Instructions for the task:
What do the lines from the top of the data through the line with "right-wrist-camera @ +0" say? Quote them exactly and include both ends.

----- Data for the task

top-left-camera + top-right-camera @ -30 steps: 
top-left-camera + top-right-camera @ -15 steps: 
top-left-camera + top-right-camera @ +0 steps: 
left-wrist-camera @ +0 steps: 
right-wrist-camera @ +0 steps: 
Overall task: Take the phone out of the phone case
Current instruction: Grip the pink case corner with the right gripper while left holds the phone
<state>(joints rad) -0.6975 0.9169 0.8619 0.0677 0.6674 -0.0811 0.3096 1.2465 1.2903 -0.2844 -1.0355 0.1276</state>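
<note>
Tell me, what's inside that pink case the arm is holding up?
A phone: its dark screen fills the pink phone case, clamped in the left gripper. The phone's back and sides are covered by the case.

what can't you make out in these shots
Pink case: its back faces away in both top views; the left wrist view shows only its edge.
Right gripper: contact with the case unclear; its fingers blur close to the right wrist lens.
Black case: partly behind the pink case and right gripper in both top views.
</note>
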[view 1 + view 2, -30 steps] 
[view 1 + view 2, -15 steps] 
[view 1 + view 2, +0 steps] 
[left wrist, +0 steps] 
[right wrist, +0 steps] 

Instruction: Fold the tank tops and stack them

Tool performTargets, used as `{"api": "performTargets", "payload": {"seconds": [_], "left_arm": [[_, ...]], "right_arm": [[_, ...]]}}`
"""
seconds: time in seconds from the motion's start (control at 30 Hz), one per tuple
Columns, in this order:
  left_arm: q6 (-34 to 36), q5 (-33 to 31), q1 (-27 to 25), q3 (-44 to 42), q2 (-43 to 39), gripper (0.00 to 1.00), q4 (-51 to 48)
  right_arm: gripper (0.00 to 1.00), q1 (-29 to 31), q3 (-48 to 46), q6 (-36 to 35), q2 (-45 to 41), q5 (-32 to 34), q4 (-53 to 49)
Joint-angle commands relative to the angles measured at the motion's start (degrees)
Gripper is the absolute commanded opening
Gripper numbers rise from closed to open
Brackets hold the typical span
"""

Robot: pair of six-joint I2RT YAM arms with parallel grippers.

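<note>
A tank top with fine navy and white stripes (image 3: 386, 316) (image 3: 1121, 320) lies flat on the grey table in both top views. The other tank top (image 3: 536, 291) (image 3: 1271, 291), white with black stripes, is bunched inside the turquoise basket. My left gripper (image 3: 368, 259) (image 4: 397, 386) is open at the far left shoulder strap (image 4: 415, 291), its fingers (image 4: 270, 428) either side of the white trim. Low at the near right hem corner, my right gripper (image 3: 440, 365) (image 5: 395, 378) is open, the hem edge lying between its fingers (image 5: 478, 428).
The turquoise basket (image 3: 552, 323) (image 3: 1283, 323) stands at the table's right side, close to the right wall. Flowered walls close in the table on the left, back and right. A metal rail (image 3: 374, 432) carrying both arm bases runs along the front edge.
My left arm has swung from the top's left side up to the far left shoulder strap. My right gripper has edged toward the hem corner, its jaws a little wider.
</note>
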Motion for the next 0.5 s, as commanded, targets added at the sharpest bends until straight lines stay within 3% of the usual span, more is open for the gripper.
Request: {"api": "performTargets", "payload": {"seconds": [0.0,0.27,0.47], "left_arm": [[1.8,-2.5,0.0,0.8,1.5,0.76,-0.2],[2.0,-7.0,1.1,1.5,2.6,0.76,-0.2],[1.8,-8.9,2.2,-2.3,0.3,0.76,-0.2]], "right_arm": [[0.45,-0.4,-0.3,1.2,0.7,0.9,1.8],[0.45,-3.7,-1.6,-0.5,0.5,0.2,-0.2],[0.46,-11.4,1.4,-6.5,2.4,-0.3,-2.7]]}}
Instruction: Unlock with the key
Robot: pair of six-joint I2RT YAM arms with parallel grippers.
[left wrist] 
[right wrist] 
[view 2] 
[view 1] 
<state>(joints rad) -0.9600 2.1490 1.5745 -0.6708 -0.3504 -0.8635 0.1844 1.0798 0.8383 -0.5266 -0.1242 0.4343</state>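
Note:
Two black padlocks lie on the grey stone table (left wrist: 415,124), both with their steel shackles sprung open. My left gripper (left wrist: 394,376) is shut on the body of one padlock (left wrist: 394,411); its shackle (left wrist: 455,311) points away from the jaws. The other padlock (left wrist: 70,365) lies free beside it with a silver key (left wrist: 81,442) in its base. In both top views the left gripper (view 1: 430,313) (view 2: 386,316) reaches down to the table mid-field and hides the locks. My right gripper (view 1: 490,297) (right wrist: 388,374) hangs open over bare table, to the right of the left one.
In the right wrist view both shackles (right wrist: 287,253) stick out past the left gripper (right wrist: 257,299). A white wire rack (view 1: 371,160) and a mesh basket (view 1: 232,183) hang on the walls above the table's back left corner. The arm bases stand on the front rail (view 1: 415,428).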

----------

Result of this exercise:
top-left-camera + top-right-camera @ -30 steps: 
top-left-camera + top-right-camera @ -15 steps: 
top-left-camera + top-right-camera @ +0 steps: 
left-wrist-camera @ +0 steps: 
right-wrist-camera @ +0 steps: 

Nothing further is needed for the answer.